PROBLEM -
Filter these entries so that only lines with the word "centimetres" remain.

RECORD EXTRACTS -
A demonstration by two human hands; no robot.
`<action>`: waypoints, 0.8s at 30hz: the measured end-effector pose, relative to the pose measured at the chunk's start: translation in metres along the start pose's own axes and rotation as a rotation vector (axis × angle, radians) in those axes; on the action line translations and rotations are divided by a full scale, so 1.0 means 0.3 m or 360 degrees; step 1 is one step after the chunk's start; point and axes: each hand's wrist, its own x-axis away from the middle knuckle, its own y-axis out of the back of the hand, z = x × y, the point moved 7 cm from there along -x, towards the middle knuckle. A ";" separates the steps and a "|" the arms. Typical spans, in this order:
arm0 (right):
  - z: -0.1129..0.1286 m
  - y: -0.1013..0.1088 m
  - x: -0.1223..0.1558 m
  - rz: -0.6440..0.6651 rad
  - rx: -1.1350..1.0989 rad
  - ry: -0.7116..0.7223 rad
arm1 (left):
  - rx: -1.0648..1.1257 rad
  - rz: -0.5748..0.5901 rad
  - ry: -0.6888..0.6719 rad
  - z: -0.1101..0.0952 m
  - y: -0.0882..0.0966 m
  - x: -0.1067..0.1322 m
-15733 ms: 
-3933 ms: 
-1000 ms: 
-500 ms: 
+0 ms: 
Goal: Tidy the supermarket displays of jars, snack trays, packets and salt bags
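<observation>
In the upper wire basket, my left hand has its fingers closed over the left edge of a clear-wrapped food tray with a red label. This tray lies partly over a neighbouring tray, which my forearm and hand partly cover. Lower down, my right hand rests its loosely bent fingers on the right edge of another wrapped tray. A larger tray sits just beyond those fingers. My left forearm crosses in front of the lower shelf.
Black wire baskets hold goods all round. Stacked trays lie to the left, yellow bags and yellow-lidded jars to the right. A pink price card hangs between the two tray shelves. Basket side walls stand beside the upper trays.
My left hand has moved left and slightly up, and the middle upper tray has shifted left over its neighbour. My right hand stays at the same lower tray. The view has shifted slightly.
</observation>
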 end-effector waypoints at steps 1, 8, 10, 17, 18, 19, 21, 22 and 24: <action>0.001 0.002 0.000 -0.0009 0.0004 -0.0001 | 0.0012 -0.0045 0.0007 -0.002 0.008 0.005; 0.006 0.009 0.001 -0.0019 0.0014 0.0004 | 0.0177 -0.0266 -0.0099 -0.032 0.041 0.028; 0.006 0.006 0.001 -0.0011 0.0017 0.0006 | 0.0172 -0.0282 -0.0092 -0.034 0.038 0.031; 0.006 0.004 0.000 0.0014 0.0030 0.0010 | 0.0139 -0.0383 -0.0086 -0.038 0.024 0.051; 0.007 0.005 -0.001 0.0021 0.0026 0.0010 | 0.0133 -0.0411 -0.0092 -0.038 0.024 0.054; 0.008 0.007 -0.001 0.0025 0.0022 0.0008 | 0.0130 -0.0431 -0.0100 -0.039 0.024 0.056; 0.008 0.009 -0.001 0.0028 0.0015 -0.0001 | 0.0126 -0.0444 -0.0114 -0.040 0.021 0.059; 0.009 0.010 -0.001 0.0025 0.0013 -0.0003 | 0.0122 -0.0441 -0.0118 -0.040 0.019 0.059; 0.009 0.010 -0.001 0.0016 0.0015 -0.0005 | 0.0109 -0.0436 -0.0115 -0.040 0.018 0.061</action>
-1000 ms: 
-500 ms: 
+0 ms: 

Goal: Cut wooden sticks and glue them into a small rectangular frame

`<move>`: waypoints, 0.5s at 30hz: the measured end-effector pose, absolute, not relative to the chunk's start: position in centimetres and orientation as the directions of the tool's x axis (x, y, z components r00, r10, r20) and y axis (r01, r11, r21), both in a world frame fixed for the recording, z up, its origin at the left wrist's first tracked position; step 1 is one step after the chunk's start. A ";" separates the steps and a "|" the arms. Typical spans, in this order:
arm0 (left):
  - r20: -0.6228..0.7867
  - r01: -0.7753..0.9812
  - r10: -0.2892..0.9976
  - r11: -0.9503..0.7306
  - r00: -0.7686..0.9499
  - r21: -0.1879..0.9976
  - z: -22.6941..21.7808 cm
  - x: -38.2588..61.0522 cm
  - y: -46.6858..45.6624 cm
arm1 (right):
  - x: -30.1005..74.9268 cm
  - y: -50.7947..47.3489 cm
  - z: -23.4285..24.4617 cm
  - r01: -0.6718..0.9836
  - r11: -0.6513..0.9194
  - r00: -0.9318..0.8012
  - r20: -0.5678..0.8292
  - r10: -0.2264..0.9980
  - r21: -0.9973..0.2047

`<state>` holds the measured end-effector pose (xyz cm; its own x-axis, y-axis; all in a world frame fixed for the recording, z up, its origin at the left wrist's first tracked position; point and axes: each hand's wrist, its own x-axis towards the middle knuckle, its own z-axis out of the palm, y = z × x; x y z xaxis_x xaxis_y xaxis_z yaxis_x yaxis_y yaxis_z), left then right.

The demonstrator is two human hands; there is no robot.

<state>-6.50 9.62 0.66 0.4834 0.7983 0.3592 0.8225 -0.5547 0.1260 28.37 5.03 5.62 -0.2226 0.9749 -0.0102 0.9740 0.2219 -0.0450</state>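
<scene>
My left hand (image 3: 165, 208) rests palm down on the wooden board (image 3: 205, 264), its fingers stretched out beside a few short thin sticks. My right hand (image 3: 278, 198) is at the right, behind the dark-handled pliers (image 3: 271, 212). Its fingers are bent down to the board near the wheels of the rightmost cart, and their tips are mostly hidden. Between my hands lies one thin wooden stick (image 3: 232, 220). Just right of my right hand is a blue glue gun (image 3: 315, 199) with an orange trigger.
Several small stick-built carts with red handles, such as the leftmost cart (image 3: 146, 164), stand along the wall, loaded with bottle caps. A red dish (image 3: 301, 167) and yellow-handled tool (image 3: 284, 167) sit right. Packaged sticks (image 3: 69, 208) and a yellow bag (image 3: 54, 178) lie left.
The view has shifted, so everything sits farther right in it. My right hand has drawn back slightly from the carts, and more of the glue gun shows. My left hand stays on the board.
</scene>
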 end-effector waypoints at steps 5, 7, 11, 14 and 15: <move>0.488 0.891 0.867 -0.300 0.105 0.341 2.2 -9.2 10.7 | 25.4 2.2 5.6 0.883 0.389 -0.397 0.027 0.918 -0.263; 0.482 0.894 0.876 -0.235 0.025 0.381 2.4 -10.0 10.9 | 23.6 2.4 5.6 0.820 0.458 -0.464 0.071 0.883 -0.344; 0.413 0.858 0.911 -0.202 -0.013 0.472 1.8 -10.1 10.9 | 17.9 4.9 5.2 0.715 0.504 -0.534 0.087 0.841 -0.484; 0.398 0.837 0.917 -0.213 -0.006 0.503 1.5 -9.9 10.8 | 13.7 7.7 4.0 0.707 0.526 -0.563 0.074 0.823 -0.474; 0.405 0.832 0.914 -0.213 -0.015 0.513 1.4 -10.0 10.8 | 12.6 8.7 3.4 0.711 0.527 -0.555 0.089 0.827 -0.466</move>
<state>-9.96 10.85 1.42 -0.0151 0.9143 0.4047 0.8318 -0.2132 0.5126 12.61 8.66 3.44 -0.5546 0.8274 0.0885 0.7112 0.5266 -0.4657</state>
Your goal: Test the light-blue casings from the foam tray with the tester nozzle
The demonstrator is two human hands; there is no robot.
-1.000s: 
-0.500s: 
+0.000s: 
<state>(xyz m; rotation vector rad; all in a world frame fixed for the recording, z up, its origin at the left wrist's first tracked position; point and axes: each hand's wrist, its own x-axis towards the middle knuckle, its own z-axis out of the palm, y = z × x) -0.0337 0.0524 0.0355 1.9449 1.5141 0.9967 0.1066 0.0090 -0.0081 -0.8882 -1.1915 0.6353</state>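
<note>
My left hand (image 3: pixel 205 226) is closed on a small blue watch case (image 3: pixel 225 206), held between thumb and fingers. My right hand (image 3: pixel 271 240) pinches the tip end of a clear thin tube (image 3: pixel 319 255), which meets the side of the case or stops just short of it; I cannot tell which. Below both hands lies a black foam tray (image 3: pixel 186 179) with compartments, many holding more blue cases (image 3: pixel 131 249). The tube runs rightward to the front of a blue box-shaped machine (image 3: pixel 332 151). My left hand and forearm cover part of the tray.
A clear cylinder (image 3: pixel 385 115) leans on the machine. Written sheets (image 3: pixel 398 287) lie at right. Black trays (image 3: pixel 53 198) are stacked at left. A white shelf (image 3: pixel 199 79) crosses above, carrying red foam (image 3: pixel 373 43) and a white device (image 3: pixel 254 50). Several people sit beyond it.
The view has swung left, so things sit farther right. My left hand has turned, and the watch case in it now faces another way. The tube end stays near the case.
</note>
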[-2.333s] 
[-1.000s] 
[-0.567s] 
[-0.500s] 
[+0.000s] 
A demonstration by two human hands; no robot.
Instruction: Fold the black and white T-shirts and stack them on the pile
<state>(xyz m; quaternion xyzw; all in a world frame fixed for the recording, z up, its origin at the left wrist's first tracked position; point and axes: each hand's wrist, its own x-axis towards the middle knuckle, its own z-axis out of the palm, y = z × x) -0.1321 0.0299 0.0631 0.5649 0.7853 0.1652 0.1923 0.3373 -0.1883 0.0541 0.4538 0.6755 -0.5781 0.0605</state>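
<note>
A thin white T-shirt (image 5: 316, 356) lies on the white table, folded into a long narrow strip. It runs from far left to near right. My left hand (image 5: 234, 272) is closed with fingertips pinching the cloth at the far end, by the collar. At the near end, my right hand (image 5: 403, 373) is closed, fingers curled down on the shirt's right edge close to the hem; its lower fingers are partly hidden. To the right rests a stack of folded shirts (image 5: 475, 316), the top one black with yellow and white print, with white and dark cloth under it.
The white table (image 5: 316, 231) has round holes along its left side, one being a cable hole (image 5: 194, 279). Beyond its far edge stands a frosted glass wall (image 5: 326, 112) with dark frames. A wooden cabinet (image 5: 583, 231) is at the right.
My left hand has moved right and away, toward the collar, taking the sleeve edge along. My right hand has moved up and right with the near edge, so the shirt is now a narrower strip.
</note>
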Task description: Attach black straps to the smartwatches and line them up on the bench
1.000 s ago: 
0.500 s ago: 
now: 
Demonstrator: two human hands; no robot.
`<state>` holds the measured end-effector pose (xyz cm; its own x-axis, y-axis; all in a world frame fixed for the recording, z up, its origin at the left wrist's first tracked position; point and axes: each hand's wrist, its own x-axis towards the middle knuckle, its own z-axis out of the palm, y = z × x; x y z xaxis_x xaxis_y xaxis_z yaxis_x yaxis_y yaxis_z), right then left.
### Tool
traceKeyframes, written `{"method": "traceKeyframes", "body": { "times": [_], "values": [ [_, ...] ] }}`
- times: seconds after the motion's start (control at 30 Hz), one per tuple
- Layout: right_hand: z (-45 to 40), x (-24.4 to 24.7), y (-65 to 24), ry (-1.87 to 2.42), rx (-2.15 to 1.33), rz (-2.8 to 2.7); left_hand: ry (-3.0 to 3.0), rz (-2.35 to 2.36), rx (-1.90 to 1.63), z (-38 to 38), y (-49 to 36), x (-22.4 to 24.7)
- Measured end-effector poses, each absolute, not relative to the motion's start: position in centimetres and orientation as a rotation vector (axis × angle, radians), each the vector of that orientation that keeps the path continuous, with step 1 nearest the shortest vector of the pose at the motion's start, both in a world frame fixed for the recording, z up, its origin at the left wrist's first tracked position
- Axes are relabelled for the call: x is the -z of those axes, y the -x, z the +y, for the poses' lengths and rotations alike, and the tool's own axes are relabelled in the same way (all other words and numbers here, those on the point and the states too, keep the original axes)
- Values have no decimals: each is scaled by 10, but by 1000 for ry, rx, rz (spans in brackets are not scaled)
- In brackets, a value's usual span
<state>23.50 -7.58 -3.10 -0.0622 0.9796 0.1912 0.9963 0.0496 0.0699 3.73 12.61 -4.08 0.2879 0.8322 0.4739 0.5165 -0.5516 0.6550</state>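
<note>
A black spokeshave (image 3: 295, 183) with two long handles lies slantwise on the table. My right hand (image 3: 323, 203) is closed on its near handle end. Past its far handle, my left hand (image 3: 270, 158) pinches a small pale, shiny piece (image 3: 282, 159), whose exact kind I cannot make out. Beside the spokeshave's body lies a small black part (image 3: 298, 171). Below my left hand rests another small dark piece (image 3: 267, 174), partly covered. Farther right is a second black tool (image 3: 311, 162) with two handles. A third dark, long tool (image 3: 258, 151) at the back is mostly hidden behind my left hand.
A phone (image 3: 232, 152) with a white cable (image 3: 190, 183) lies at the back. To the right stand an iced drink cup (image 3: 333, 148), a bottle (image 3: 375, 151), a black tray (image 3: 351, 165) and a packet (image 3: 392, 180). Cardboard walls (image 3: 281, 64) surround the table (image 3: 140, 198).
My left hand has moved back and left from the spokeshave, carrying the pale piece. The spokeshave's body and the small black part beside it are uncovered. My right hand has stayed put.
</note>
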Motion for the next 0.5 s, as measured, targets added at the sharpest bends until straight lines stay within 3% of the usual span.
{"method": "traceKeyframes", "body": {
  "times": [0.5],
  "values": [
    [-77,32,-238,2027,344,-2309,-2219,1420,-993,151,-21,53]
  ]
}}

RESULT FOR THIS TASK -
`<move>`: waypoints, 0.5s at 30hz: the measured end-effector pose, absolute, not relative to the chunk's start: position in centimetres and orientation as the directions of the tool's x axis (x, y, z components r00, r10, r20) and y axis (r01, r11, r21), both in a world frame fixed for the recording, z up, its origin at the left wrist's first tracked position; step 1 is one step after the chunk's start. A ";" separates the steps and a "|" the arms. Typical spans, in this order:
- Measured end-effector poses, each absolute, not relative to the motion's start: position in centimetres and orientation as a rotation vector (axis × angle, radians), each the vector of that orientation that keeps the path continuous, with step 1 nearest the shortest vector of the pose at the motion's start, both in a world frame fixed for the recording, z up, its origin at the left wrist's first tracked position

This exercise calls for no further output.